The Spirit of Protests to Come
A hand touched her shoulder. Ebaya looked up and saw Alexandria Ocasio-Cortez, a touch of gray in her hair, standing next to her.
“My brother.” Ebaya looked again into the cell, but now it was a library filled with books. “Where. . .?”
Alexandria helped her stand. Ebaya saw that the hall was filled with books and games. They walked upstairs. Daycare workers played with children. Bright pastel letters and numbers hung on the wall.
“We abolished prisons,” Alexandria said. “And re-purposed them into schools, hospitals, daycare centers, and housing.” She guided Ebaya out of the former prison.
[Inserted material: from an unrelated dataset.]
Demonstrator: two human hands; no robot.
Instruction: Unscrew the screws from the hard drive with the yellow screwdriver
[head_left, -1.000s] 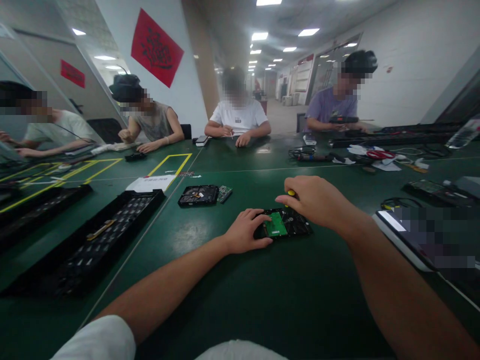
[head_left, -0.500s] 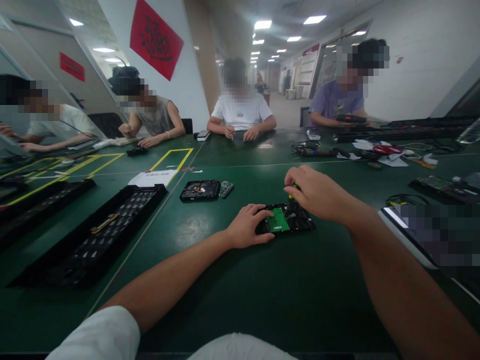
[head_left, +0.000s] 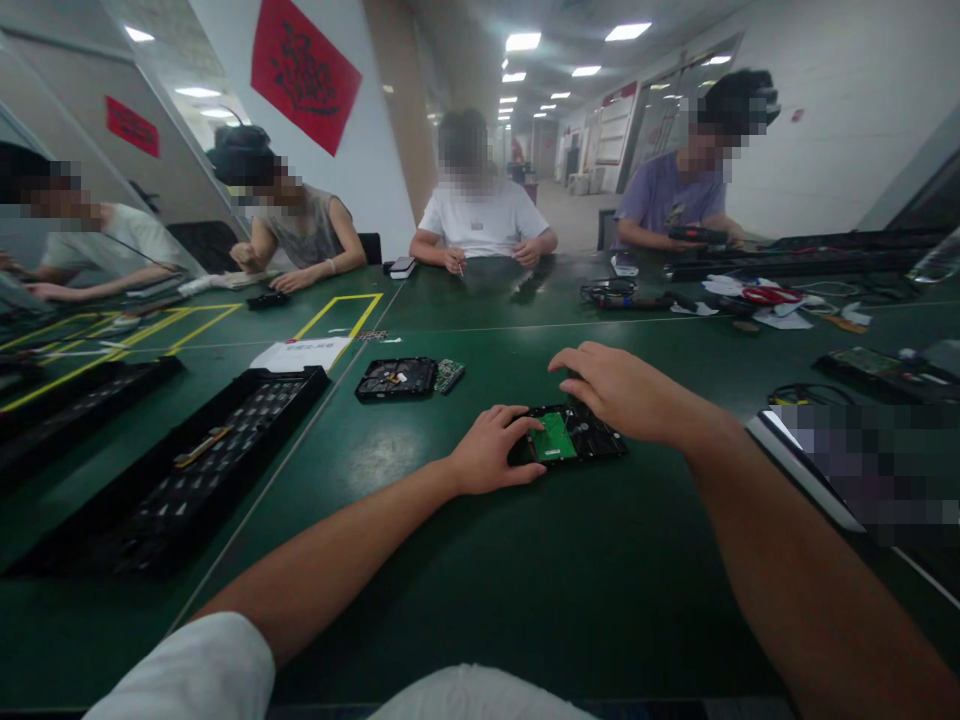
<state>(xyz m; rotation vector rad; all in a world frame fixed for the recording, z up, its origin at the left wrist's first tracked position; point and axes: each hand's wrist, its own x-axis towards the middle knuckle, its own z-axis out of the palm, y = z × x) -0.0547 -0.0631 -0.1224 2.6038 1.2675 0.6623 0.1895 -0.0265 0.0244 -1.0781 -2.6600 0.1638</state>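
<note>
You are working in an apparent electronics workshop within an office-type interior. You are facing a broad green worktop [head_left: 480, 590], on which yellow lines [head_left: 340, 297] are marking out rectangles. Open black casings [head_left: 172, 500], a small circuit board [head_left: 449, 376] and cables [head_left: 611, 290] are lying there. Co-workers [head_left: 482, 225] are sitting along the far side, one handling a tool [head_left: 697, 235]. Behind them, ceiling lights [head_left: 523, 42] are lining a corridor [head_left: 550, 200] and a red poster [head_left: 306, 75] is hanging on a white pillar [head_left: 371, 180].

A flat rectangular black device [head_left: 600, 441] lies on the green table [head_left: 480, 590], and a bright green circuit board [head_left: 553, 437] on its left part faces upward.
</note>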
A black limo waited. A trio of men in black suits stood.
“Madam President,” one said and opened the door.
“Madam President?!” Ebaya stared in awe.
Alexandria chuckled as they got in. The limo sped over the bridge, and Ebaya sniffed the air. It was fresh, oddly fresh. Trees swayed everywhere. On the shoreline turned giant wind turbines. On the roads, the hum of electric cars passed by.
“We’re not close to done, but we greened the major cities and the surrounding rural areas,” President Ocasio-Cortez said, “It turns out people like good-paying union jobs with meaning. And it turns out that saving the planet is meaningful.” She raised her eyebrows and hands in mock surprise. “Who could have guessed?”
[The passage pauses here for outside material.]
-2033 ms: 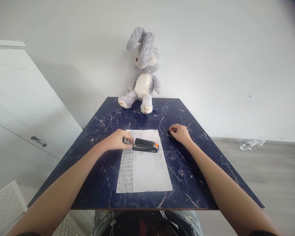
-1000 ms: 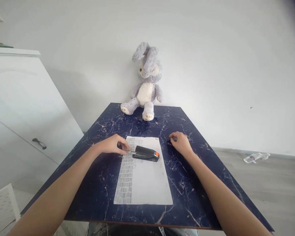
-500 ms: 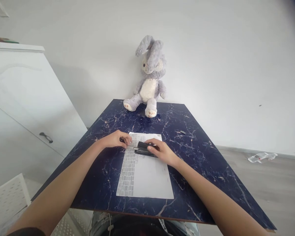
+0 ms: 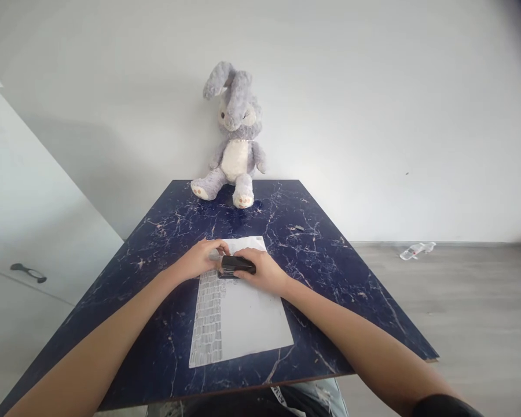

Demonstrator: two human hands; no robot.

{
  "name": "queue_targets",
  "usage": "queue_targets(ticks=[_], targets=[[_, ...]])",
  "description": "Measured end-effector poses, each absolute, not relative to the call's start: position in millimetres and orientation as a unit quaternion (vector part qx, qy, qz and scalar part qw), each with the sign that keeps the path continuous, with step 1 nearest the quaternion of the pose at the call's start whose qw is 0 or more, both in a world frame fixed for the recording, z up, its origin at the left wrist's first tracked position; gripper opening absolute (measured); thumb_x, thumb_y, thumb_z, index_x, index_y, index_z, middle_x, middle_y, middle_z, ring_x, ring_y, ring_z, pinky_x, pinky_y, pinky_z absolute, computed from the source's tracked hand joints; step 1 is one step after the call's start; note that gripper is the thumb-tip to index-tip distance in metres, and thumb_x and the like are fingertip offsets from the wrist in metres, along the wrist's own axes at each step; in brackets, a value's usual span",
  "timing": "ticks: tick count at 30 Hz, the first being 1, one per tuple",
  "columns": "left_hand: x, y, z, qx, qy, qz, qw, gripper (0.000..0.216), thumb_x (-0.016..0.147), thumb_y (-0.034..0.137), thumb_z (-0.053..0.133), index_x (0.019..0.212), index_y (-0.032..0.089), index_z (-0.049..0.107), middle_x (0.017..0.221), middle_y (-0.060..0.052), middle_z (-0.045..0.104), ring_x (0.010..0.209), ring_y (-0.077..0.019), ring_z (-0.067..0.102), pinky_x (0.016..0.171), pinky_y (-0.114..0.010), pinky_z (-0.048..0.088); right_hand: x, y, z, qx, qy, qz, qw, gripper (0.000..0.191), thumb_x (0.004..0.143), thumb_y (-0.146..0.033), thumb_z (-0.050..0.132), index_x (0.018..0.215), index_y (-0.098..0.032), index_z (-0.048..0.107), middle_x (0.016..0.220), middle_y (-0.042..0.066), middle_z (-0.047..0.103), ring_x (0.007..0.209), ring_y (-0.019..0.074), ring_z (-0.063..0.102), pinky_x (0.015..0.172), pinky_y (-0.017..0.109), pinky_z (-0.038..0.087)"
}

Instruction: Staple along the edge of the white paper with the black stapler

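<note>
A black stapler (image 4: 238,264) lies crosswise over the upper part of a white paper sheet (image 4: 256,318) printed with rows of grey text along its left side. My right hand (image 4: 263,272) is closed around the stapler's right end, thumb at the near side and fingers over the top. At the other end, my left hand (image 4: 202,259) has its fingers and thumb curled against the stapler's tip. Its fingertips partly cover that tip, and any small piece between them is too blurred to make out.
A grey plush rabbit (image 4: 235,139) sits against the wall at the far end of the dark blue marbled table (image 4: 330,301). A small metallic object (image 4: 299,227) lies right of the paper. A white cabinet (image 4: 30,220) stands left; a clear plastic item (image 4: 417,250) rests on the floor.
My view has turned to the right. The silver rail that stuck out of the stapler's left end no longer shows, and my hands have come closer together. The paper has rotated slightly.
</note>
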State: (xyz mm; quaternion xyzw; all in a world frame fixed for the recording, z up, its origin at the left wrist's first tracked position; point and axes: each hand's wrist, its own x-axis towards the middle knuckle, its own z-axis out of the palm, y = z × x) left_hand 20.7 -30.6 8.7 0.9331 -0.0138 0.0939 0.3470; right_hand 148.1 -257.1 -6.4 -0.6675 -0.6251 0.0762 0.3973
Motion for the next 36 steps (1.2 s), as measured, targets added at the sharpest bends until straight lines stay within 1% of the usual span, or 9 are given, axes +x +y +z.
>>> queue_targets(ticks=[4,7,10,12,14,18,22,27,36], targets=[[22.8,-26.3,9.6,0.933,0.017,0.131,0.336,0.015,0.092,0.032,0.064,0.102,0.025,0.072,0.107,-0.004,0.076,0.104,-0.0246,0.069,0.096,-0.034,0.049,139.6,-256.4,-0.8,-0.713,-0.625,0.030,0.316,0.032,0.089,-0.023,0.075,0.118,-0.021,0.065,0.106,0.007,0.073,0.096,0.0250,0.067,0.082,0.034,0.050],[32.3,-39.4,0.1,0.942,0.072,0.205,0.255,0.027,0.100,0.031,0.049,0.114,0.023,0.070,0.120,-0.009,0.074,0.116,-0.0280,0.066,0.106,-0.042,0.047,148.3,-263.5,8.8,-0.721,-0.615,-0.003,0.319,0.031,0.089,-0.018,0.071,0.119,-0.022,0.065,0.107,0.008,0.074,0.099,0.0257,0.068,0.084,0.035,0.051],[40.5,-57.4,-7.4,0.977,0.067,0.136,0.149,0.048,0.094,0.020,0.051,0.141,0.024,0.058,0.156,-0.012,0.051,0.148,-0.0345,0.041,0.120,-0.057,0.032,177.7,-280.2,22.8,-0.753,-0.530,-0.044,0.388,0.035,0.088,-0.016,0.069,0.122,-0.024,0.065,0.112,0.006,0.075,0.098,0.0246,0.070,0.087,0.035,0.052],[40.2,-64.4,-6.5,0.992,0.042,0.053,0.110,0.068,0.084,0.012,0.055,0.149,0.028,0.051,0.166,-0.010,0.037,0.155,-0.0350,0.029,0.123,-0.061,0.025,203.0,-293.3,30.3,-0.792,-0.458,-0.082,0.396,0.033,0.088,-0.016,0.068,0.120,-0.024,0.067,0.112,0.006,0.076,0.097,0.0258,0.071,0.086,0.036,0.053],[35.0,-66.6,-2.4,0.995,0.022,0.009,0.096,0.076,0.077,0.007,0.056,0.148,0.032,0.051,0.166,-0.007,0.037,0.153,-0.0337,0.031,0.122,-0.061,0.027,225.5,-303.7,32.7,-0.822,-0.422,-0.096,0.369,0.032,0.086,-0.015,0.069,0.117,-0.024,0.069,0.109,0.007,0.076,0.096,0.0276,0.071,0.081,0.035,0.052],[21.7,-68.4,3.0,0.997,0.003,0.024,0.077,0.072,0.076,0.002,0.052,0.140,0.035,0.058,0.160,-0.005,0.044,0.145,-0.0336,0.039,0.115,-0.058,0.035,245.3,-308.3,21.7,-0.837,-0.437,-0.058,0.325,0.029,0.083,-0.015,0.072,0.110,-0.024,0.071,0.098,0.005,0.077,0.090,0.0261,0.070,0.075,0.031,0.049],[17.1,-75.2,0.4,0.993,-0.026,0.039,0.111,0.083,0.072,-0.006,0.050,0.143,0.037,0.055,0.150,-0.006,0.048,0.136,-0.0321,0.045,0.109,-0.055,0.039,237.5,-299.2,9.3,-0.814,-0.491,-0.023,0.311,0.024,0.081,-0.013,0.071,0.103,-0.023,0.071,0.092,0.003,0.076,0.085,0.0231,0.069,0.076,0.030,0.047],[16.6,-79.2,-0.6,0.989,-0.050,0.083,0.113,0.088,0.067,-0.009,0.051,0.142,0.038,0.057,0.145,-0.006,0.046,0.129,-0.0308,0.046,0.106,-0.053,0.038,228.1,-294.7,10.4,-0.786,-0.530,-0.005,0.319,0.028,0.079,-0.008,0.071,0.104,-0.021,0.072,0.099,0.004,0.077,0.092,0.0233,0.070,0.081,0.030,0.048],[15.7,-83.3,0.2,0.993,-0.079,0.048,0.075,0.090,0.073,-0.009,0.047,0.149,0.039,0.050,0.164,-0.003,0.033,0.140,-0.0324,0.038,0.107,-0.052,0.037,212.8,-289.0,13.2,-0.749,-0.565,0.036,0.344,0.031,0.080,-0.008,0.071,0.108,-0.022,0.072,0.102,0.003,0.077,0.092,0.0212,0.070,0.085,0.031,0.049]])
The presidential limo crossed into the Bronx, and Ebaya saw deer by the roadside and people on bicycles. They parked at her childhood home. The row of new buildings gleamed in the sunlight and a lush park bloomed in the front.
“Hey,” a man called.
Ebaya looked up and saw her brother installing a solar panel. Sweat shone on his forehead. He climbed down the ladder, rushed up to her, and they hugged. He was filled out. He had purpose in his eyes.
“Come say hi to Tia Ebaya,” he gestured to his children. They jumped into her arms. Ebaya held them, and as they kissed, her eyes watered. She was overcome with confusion and joy and relief. “Thank you for helping me when I got out.” He pointed at their old childhood building, now rebuilt and bright with solar panels. “Mom would have been proud.”
Ebaya rubbed the back of his head like they were kids again. The glint on a window got into her eyes and she blinked.
Christmas Eve
When she opened her eyes, Ebaya was in front of the bar again. Inside, her friends sat around the table and split the bill. Cars whooshed by, tires sucked at the snow. She lifted her hand and saw the MTA bus receipt with Bernie’s signature on it.
“Okay. Okay.” She let out a long sigh. “It’s not about one election or one person or even one lifetime.” On the glass door was her reflection and inside her friends at the table. Beyond her image was a whole world, deep and dynamic and in need. She reached out, opened the door and called their names.